How Box.com migrated 350K Nagios objects to Sensu

At Sensu Summit 2018, Box.com Sr. Infrastructure SRE Trent Baker told the story of how they migrated over 350,000 Nagios checks to Sensu. In this post, I’ll recap that talk, sharing some info about the infrastructure at Box.com, how they migrated a legacy monitoring system, and what’s next.

Trent Baker of Box Box.com Sr. Infrastructure SRE Trent Baker at Sensu Summit 2018

Site reliability engineering at Box.com

Box.com is an industry-leading platform in content collaboration, with offices in North America, Australia, Asia, and Europe, with over 11 million users. Trent Baker has been at Box for three years; his team designs, builds, and maintains systems such as authentication, configuration management, domain name services, provisioning, and monitoring. The infrastructure SRE team’s mission is to design and build services in a hybrid infrastructure that are highly available, flexible, scalable, secure, and global.

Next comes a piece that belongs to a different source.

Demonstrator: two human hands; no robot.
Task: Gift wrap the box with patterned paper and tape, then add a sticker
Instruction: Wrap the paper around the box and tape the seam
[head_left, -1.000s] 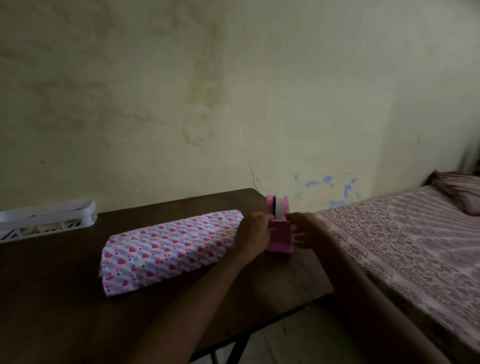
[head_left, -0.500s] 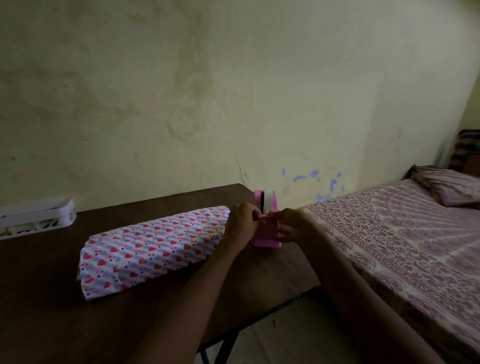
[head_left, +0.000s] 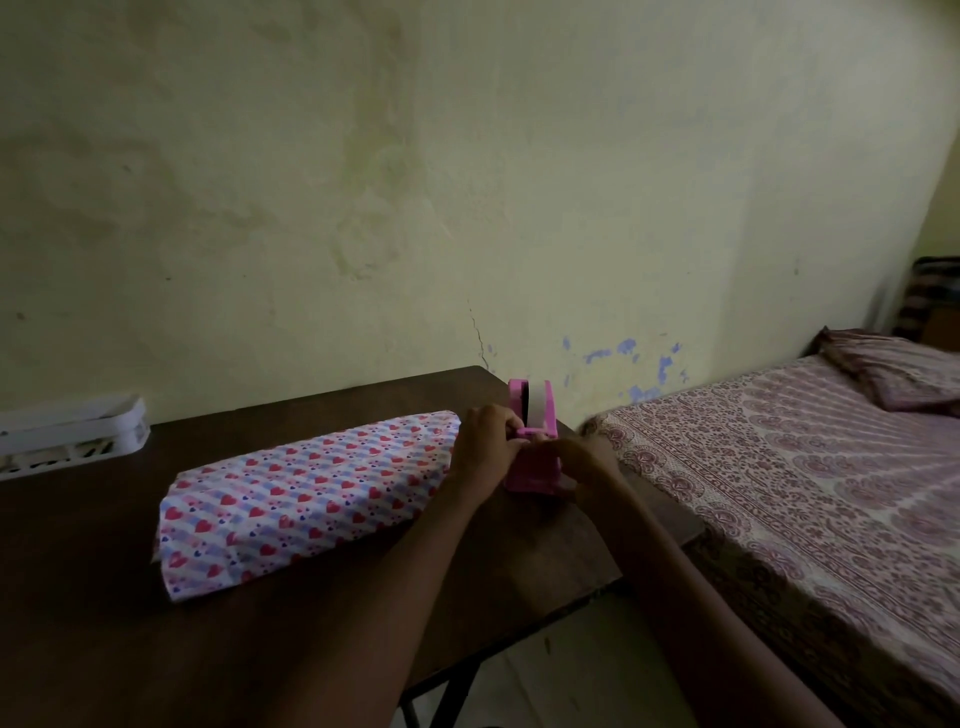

The challenge: scaling monitoring for a globally distributed, growing infrastructure

The Box.com infrastructure is hybrid, consisting of bare metal and both private and public clouds.They have over 16,000 globally distributed compute nodes (and growing!). This includes over 350,000 Nagios objects (hosts, contacts, and services). In order to get visibility into this growing infrastructure, they needed an alerting and monitoring platform that was secure, easy to scale, deploy, and maintain. Unfortunately, Nagios — the legacy monitoring system they had in place — was “anything but those qualities.” They started investigating a more flexible solution.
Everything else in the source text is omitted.